Pasal 12
BAB 3 — PENGELOLAAN
(1) Setiap usaha penyediaan tenaga listrik untuk kepentingan sendiri yang fasilitas instalasinya mencakup lintas Kabupaten/Kota dengan kapasitas pembangkit di atas 200 kVA wajib memiliki IUKS. (2) IUKS sebagaimana dimaksud pada ayat (1) hanya dapat diberikan di suatu daerah usaha PKUK atau Pemegang IUKU dalam hal : a. PKUK atau Pemegang IUKU tersebut nyata-nyata belum dapat menyediakan tenaga listrik dengan mutu dan keandalan yang baik atau belum dapat menjangkau seluruh daerah usahanya, atau b. Pemohon IUKS dapat menyediakan listrik secara lebih ekonomis (3) IUKS diberikan sesuai dengan peruntukannya yaitu : a. Penggunaan utama, apabila pembangkit tenaga listrik dioperasikan secara terus-menerus dalam memenuhi kebutuhan tenaga listrik untuk kepentingan sendiri; b.
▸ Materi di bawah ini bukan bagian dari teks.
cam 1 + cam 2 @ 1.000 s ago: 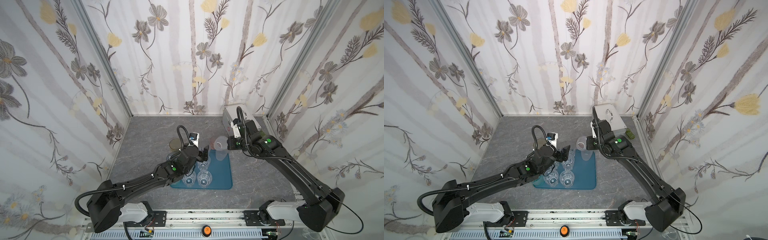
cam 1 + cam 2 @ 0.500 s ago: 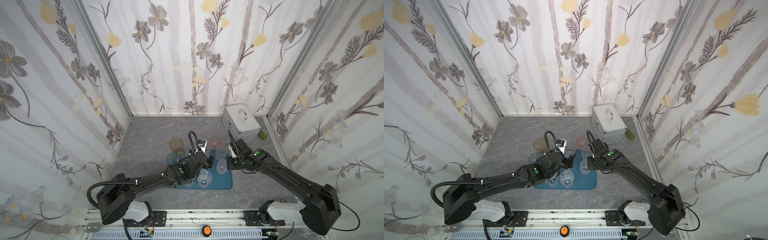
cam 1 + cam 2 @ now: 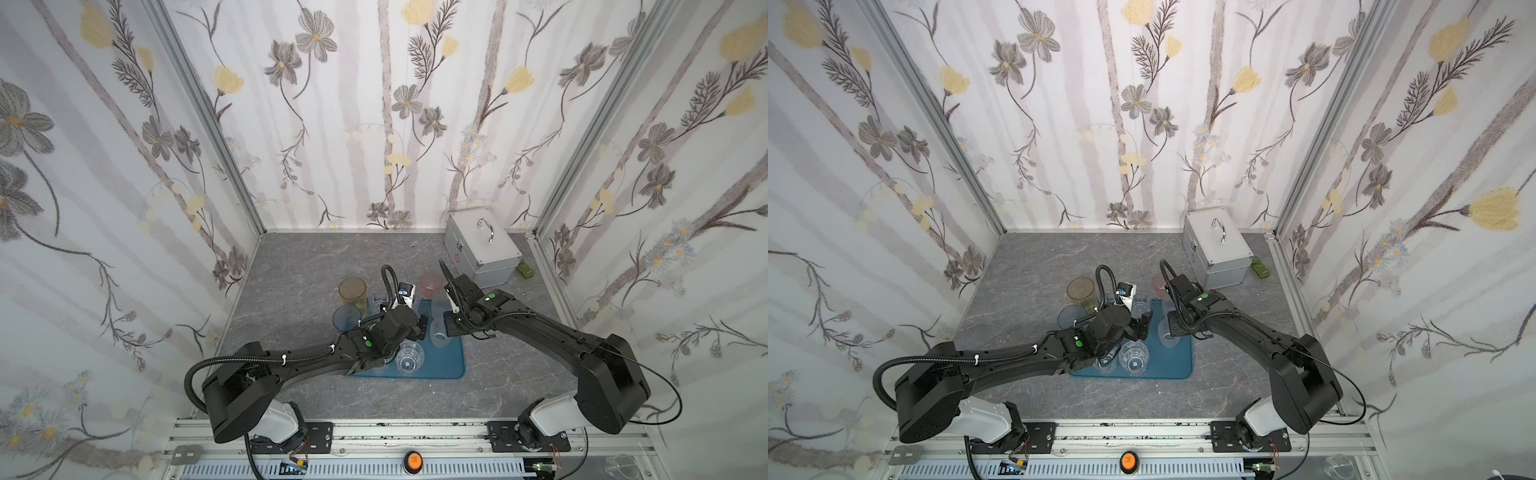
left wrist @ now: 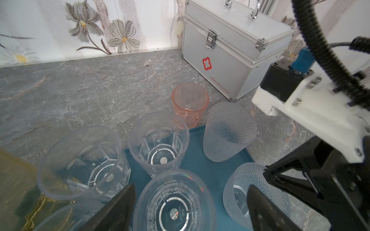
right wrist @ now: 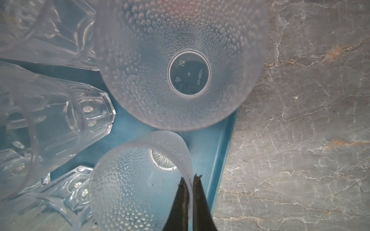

Penggunaan cadangan, apabila pembangkit tenaga listrik dioperasikan hanya sewaktu-waktu untuk menjamin kontinuitas dan keandalan penyediaan tenaga listrik untuk kepentingan sendiri; c. Penggunaan darurat, apabila pembangkit tenaga listrik dioperasikan hanya pada saat terjadi gangguan pasokan tenaga listrik dari PKUK atau Pemegang IUKU; d. Penggunaan sementara, apabila pembangkit tenaga listrik dioperasikan hanya untuk kegiatan yang bersifat sementara, termasuk dalam pengertian ini pembangkit yang dapat dipindah-pindahkan (mobile dan portable).